Heidegger’s boldness contributed to his philosophical greatness, but it also drove him beyond the natural limits of phenomenological philosophy into what can only be called (if the word has any meaning) evil. Something in, or something missing from, his philosophy seems to have contributed to his indifference to evil. Had he been less bold, or had chance not landed him in a position of power, the desensitization might have been less apparent but no less real. Those of us who read Heidegger today, therefore, have no choice but to pose with philosophical seriousness, and without parti pris, some of the questions to which Mr. Brunswick alludes. Is the Heideggerian critique of metaphysics indeed sound? Are there philosophical foundations for humanism more substantial than utility or mere sentiment? These have become the central issues of French philosophy today.
Robert R. Sullivan is absolutely right that a “new” Nietzsche was behind many of the French intellectual and philosophical developments in the 1960’s, but wrong to think that the French themselves ever mustered the nerve to follow their new maitre to his most radical anti-humanist conclusions. Here Luc Ferry and Alain Renaut are more reliable guides, for they reveal how la pensée 68 became a flabby but very convenient syncretic ideology permitting those versed in it to shift from Heidegger and Nietzsche to Marx and Freud, and back again, as the circumstances warranted. Thus, both Jacques Derrida and Michel Foucault were publicly engaged in movements calling for political and libidinal liberation (i.e., Marx and Freud), but would revert to “deconstruction” or “genealogy” (i.e., Heidegger and Nietzsche) whenever they sought to discredit the “metaphysical” or “anthropological” assumptions of Western bourgeois democracies. This philosophical incoherence offered them the luxury of fighting colonialism, racism, sexism, and homophobia, all the while proclaiming that the human subject is a fiction and there are no truths, only interpretations. This is a clever political strategy but it is hardly sound philosophy. (And Father Felipe Conneally’s letter, although it exaggerates the importance of Heidegger’s youthful two-week experiment as a Jesuit novice in 1909, helps remind us that the ideological success of halfhearted Heideggerianism has now extended well beyond the secular quartiers of Paris.)

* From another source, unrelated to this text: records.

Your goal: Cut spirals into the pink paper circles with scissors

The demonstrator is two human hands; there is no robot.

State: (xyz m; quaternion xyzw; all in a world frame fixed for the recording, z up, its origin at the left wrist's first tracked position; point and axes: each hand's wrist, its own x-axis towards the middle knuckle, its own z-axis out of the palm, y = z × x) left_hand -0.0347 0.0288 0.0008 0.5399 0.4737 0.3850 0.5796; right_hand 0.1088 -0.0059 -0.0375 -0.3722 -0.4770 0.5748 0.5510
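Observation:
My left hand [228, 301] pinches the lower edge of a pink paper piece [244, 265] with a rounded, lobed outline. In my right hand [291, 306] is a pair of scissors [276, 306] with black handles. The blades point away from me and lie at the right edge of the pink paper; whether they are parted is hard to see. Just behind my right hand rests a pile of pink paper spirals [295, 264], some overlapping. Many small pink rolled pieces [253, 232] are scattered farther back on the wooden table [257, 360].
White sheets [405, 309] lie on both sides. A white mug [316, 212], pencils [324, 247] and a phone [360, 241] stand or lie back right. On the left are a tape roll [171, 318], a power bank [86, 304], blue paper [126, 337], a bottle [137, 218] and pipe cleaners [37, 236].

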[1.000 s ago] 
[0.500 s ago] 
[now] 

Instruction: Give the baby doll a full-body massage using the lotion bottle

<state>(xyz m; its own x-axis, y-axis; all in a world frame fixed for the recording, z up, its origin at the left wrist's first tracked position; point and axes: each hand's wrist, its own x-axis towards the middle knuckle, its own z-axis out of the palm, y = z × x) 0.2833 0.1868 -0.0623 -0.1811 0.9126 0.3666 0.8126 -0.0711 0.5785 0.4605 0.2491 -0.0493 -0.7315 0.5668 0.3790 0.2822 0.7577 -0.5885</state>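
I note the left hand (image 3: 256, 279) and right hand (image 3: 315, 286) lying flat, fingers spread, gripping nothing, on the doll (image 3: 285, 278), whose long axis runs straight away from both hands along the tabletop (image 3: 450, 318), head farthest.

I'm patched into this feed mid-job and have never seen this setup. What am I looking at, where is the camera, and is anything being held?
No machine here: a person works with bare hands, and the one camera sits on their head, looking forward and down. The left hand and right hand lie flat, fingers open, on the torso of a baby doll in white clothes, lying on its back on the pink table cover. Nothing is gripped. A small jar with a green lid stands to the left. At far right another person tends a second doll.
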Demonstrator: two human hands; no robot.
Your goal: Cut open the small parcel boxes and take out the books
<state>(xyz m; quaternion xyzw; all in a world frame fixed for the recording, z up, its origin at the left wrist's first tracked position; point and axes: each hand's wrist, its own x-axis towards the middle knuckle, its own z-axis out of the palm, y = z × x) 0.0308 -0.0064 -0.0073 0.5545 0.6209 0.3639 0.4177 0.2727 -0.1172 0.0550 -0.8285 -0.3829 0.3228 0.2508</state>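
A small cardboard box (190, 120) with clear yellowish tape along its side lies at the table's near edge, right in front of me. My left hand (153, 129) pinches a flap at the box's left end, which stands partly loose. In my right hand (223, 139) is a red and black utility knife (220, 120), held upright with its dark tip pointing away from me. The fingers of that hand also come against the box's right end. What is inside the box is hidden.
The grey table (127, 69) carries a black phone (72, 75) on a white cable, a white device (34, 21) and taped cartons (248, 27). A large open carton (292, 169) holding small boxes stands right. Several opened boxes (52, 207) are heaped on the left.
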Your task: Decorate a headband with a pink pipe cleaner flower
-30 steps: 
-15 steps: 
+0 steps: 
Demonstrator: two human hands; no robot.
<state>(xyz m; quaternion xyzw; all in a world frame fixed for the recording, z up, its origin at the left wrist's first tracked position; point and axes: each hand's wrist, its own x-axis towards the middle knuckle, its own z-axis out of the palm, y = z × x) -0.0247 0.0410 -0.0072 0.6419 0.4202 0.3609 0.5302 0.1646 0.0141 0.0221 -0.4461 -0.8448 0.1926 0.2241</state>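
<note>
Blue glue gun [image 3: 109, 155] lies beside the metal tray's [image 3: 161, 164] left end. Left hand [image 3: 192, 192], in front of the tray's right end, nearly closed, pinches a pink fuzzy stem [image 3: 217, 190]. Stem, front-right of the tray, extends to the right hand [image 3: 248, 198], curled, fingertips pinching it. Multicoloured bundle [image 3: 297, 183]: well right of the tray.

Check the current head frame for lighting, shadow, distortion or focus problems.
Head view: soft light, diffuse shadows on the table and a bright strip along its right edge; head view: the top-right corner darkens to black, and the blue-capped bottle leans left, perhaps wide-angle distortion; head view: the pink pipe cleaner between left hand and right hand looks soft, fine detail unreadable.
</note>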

Finally, I confess to a certain perverse satisfaction in receiving Hans R. Huessy’s evidently well-meant but utterly misguided note. Clearly without meaning to, Mr. Huessy has done a fine job of recapitulating Heidegger’s doctrine: the distrust of academics and “fancy definitions,” the incrimination of Greek abstraction, the call for a passionate return to “genuine experiences”—this is pure Heidegger. At a time when many public defenders of humane values in the United States have taken to idealizing the virtues of the common man over those of eggheads and professors, it is useful to be reminded that those who kick intellectuals around often end up repeating their ideas in vulgarized form, ignorant of the consequences.